26. niedziela w okresie zwykłym
Ewangelia – Łk 16, 19-31
Bogacz w tej przypowieści nie ma imienia. Natomiast ubogi ma imię: „Łazarz”. Ubogi ma swoją tożsamość. Jaka jest jego tożsamość? Tożsamość ubogiego polega na tym, że jego imię jest znane Bogu. Jest to tożsamość osobista. Zatem dystans, jaki robisz wobec bólu ubogiej osoby, jest dystansem, jaki robisz wobec Boga. Bogacz z przypowieści nie ma imienia. Oznacza to, że każdy z nas może być tym bogaczem, kiedy próbuje żyć w naszym świecie egoizmu, nie dostrzegając bólu cierpiących i potrzebujących. Tym samym tworząc wielką przepaść między nami, a Bogiem.

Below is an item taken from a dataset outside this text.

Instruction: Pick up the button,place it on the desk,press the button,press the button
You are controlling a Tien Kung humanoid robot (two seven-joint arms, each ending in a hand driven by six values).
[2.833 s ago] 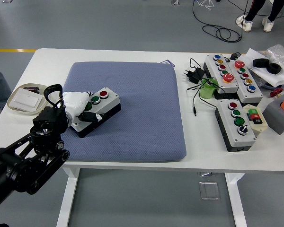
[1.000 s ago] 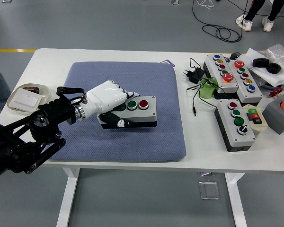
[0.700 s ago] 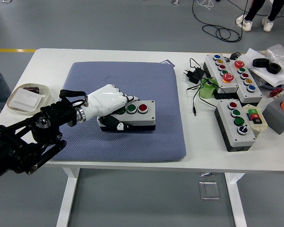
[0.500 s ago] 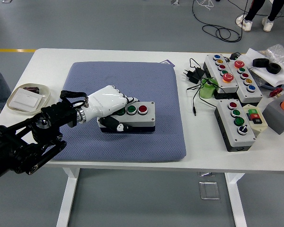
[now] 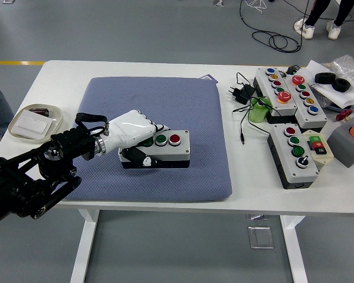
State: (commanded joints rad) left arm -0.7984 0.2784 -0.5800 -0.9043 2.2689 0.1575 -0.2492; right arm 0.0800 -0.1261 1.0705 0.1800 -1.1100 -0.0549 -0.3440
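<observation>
While the left hand (image 5: 133,131) comes in from the lower left of the frame, its white fingers are curled over the left end of the button box (image 5: 162,149), gripping it, with the thumb against the box's near side. This box sits on the blue-grey pad (image 5: 183,106), a little left of the picture's centre and in the pad's lower half. Two buttons show on its top, one green (image 5: 160,140) and one red (image 5: 175,139); a third may lie under the fingers, but the hand hides that spot. The right hand is not in the picture.

Counted across the table (image 5: 141,66), there are four button boxes in all: the held one, and three more at the right of the frame. Of those, two long boxes (image 5: 289,91) lie side by side at the upper right, and one shorter box (image 5: 295,154) lies below them near the right-hand lower edge. One black plug adapter (image 5: 243,93) with its cable lies between the pad and those boxes. One shallow dish (image 5: 34,121) sits at the left edge of the table.

The pad is bare above and to the right of the held box, up to its top and right edges. A strip of white table runs between the pad's right edge and the shorter box.
</observation>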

Kolejnym punktem refleksji jest milczące cierpienie Łazarza i krzyk bogacza w Hadesie. Łazarz przyjął swoją sytuację w milczeniu i tylko „tęsknił do napełnienia się skrawkami, które spadły ze stołu bogacza”. Czasami i my znajdujemy się na miejscu Łazarza. Ta postawa Łazarza zawsze stawia nam wyzwanie, abyśmy uniknęli ciągłego narzekania na nasze trudności. Postawa Łazarza zawsze rzuca nam wyzwanie, abyśmy byli zadowoleni z tego, co jest możliwe. Ostatni punkt refleksji brzmi: „Jeśli nie będą słuchać ani Mojżesza, ani proroków, nie dadzą się przekonać, choćby ktoś powstał z martwych”. Uznaj głos Słowa Bożego już w tobie i przyjmij nawrócenie.